WHAT THIS TASK INVOLVES:
Transcribe the listing underneath, keeping each word exact and omitting the images.

RAW DATA:
+++

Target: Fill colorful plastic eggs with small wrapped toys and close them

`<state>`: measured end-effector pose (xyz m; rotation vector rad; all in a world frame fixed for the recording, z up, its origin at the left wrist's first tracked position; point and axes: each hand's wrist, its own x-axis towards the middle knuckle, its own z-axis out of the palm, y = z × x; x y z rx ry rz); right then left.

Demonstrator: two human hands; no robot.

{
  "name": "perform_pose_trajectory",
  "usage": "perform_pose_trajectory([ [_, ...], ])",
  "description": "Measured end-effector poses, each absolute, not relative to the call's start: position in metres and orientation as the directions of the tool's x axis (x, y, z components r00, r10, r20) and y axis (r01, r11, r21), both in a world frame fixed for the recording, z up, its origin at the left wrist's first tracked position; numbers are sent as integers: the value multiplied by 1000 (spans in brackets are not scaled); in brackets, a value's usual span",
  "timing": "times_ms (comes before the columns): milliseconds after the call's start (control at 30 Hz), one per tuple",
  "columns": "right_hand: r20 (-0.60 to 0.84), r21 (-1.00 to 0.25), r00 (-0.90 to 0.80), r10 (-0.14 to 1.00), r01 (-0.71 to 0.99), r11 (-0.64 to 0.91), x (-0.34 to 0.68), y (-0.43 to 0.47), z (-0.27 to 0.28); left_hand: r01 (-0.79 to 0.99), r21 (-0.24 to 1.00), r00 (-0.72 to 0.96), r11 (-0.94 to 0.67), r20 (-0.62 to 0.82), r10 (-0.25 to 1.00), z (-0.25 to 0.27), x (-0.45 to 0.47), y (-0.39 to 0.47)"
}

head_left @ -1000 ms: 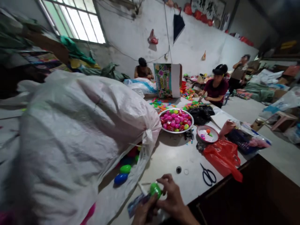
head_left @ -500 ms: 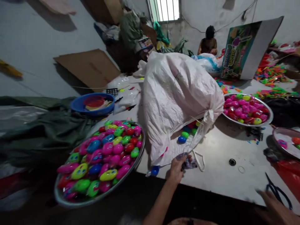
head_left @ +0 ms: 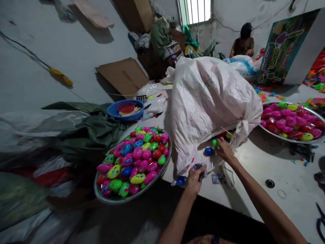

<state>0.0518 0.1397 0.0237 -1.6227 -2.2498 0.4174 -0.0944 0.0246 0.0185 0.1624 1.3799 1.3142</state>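
– While the left hand (head_left: 195, 179) holds a dark patterned packet (head_left: 202, 172) at the near edge of the white sack (head_left: 213, 98), what has just changed?

– The right hand (head_left: 225, 150): half a second ago it was a blur at the near right, by the scissors (head_left: 318, 225); now it is at the sack's opening, fingers bent and fairly narrow beside the green egg (head_left: 215, 142)

– Does it have that egg, then?

– Its fingertips seem to touch the egg's right side, but there is no telling whether they grip it, since the back of the hand faces up. The egg is at the opening, just to the far side of the blue egg (head_left: 209, 151)

– And the left hand?

– Much as it was, thumb and fingers closed on the packet; whether that is one piece or several is unclear. A patterned card (head_left: 218, 178) lies flat on the table (head_left: 248, 196) to its right, beside a white loop (head_left: 231, 176)

– What does the shift mean for the work?

– The right hand appears to be on the step of reaching for an egg, rather than using the scissors. The left basin (head_left: 114, 202) is heaped with eggs of many colours, the right basin (head_left: 273, 133) mostly with pink, and neither hand touches them
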Motion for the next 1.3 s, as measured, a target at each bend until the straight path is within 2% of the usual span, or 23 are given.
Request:
perform_pose_trajectory([
  [67, 114, -667, -273, 955, 692, 277, 66, 119, 30, -503, 793, -352, 344, -551, 756, 19, -92, 25],
  [133, 24, -933, -321, 947, 333, 136, 78, 95, 37, -402, 863, -369, 305, -458, 809, 21, -86, 25],
  [167, -39, -989, -372, 927, 146, 17, 83, 82, 39, -347, 893, -362, 287, -410, 837, 21, -83, 24],
  [233, -140, -977, -461, 876, -80, -198, 90, 62, 41, -258, 930, -325, 262, -339, 883, 23, -76, 23],
  [300, -184, -934, -506, 843, -176, -310, 93, 48, 41, -205, 946, -277, 251, -302, 912, 26, -69, 21],
  [400, -210, -901, -478, 853, -244, -358, 94, 42, 37, -159, 959, -215, 235, -266, 940, 30, -62, 18],
  [500, -225, -883, -383, 896, -308, -354, 95, 45, 34, -202, 939, -142, 279, -310, 940, 32, -60, 16],
  [667, -246, -854, -313, 917, -377, -358, 99, 42, 31, -328, 894, -180, 306, -377, 909, 29, -54, 14],
  [767, -216, -885, -216, 952, -370, -284, 101, 33, 33, -364, 881, -246, 303, -405, 881, 26, -49, 15],
  [867, -163, -944, -138, 977, -265, -195, 105, 22, 39, -397, 859, -328, 322, -461, 824, 23, -47, 17],
  [967, -153, -971, -134, 979, -166, -174, 111, 14, 43, -420, 843, -356, 336, -493, 794, 19, -47, 20],
  [1100, -155, -985, -108, 982, -53, -162, 112, 9, 38, -413, 843, -310, 344, -485, 817, 15, -47, 19],
  [1233, -76, -992, -40, 996, 106, -72, 108, 8, 34, -300, 896, -278, 327, -410, 868, 16, -43, 14],
  [1300, -60, -994, -46, 997, 95, -56, 106, 6, 31, -305, 902, -249, 306, -385, 889, 17, -40, 13],
])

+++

YOUR RESPONSE:
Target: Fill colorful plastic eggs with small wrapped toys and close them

`<state>`: measured end-effector pose (xyz m; rotation vector rad; all in a world frame fixed for the recording, z up, its origin at the left wrist's first tracked position; point and axes: each hand's wrist, its own x-axis towards the middle knuckle, its own z-axis out of the palm, y = z × x; x y z rx ry rz); right then left.

Demonstrator: two human hands; no robot.

{
  "name": "perform_pose_trajectory",
  "usage": "perform_pose_trajectory([ [_, ...], ])",
  "description": "Measured end-effector poses, each absolute, not relative to the call's start: position in metres and orientation as the directions of the tool's x axis (x, y, z components r00, r10, r20) and y axis (r01, r11, r21), both in a world frame fixed for the recording, z up, its origin at the left wrist's first tracked position; numbers are sent as integers: the value multiplied by 1000 (spans in brackets are not scaled); in brackets, a value's usual span",
  "timing": "times_ms (comes before the columns): milliseconds after the call's start (control at 30 Hz), one per tuple",
  "columns": "right_hand: r20 (-0.60 to 0.84), r21 (-1.00 to 0.25), r00 (-0.90 to 0.80), r10 (-0.14 to 1.00), r01 (-0.71 to 0.99), r11 (-0.64 to 0.91), x (-0.34 to 0.68), y (-0.43 to 0.47), z (-0.27 to 0.28); left_hand: r01 (-0.79 to 0.99), r21 (-0.24 to 1.00), r00 (-0.72 to 0.96), r11 (-0.94 to 0.67), r20 (-0.62 to 0.82), r10 (-0.25 to 1.00), z (-0.25 to 0.27), x (-0.45 to 0.47), y (-0.39 to 0.47)"
}

head_left @ -1000 ms: 
head_left @ -500 ms: 
head_left @ +0 ms: 

<state>0.0518 0.1397 0.0237 -1.6227 -2.2498 0.4174 -0.0944 0.0246 0.0185 0.1624 1.3799 1.3142</state>
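– While the left hand (head_left: 195, 179) holds a dark patterned packet (head_left: 202, 172) at the near edge of the white sack (head_left: 213, 98), what has just changed?

– The right hand (head_left: 225, 150): half a second ago it was a blur at the near right, by the scissors (head_left: 318, 225); now it is at the sack's opening, fingers bent and fairly narrow beside the green egg (head_left: 215, 142)

– Does it have that egg, then?

– Its fingertips seem to touch the egg's right side, but there is no telling whether they grip it, since the back of the hand faces up. The egg is at the opening, just to the far side of the blue egg (head_left: 209, 151)

– And the left hand?

– Much as it was, thumb and fingers closed on the packet; whether that is one piece or several is unclear. A patterned card (head_left: 218, 178) lies flat on the table (head_left: 248, 196) to its right, beside a white loop (head_left: 231, 176)

– What does the shift mean for the work?

– The right hand appears to be on the step of reaching for an egg, rather than using the scissors. The left basin (head_left: 114, 202) is heaped with eggs of many colours, the right basin (head_left: 273, 133) mostly with pink, and neither hand touches them
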Motion for the next 1.3 s, as measured, a target at each bend until the straight path is within 2% of the usual span, or 23 are given.
Request:
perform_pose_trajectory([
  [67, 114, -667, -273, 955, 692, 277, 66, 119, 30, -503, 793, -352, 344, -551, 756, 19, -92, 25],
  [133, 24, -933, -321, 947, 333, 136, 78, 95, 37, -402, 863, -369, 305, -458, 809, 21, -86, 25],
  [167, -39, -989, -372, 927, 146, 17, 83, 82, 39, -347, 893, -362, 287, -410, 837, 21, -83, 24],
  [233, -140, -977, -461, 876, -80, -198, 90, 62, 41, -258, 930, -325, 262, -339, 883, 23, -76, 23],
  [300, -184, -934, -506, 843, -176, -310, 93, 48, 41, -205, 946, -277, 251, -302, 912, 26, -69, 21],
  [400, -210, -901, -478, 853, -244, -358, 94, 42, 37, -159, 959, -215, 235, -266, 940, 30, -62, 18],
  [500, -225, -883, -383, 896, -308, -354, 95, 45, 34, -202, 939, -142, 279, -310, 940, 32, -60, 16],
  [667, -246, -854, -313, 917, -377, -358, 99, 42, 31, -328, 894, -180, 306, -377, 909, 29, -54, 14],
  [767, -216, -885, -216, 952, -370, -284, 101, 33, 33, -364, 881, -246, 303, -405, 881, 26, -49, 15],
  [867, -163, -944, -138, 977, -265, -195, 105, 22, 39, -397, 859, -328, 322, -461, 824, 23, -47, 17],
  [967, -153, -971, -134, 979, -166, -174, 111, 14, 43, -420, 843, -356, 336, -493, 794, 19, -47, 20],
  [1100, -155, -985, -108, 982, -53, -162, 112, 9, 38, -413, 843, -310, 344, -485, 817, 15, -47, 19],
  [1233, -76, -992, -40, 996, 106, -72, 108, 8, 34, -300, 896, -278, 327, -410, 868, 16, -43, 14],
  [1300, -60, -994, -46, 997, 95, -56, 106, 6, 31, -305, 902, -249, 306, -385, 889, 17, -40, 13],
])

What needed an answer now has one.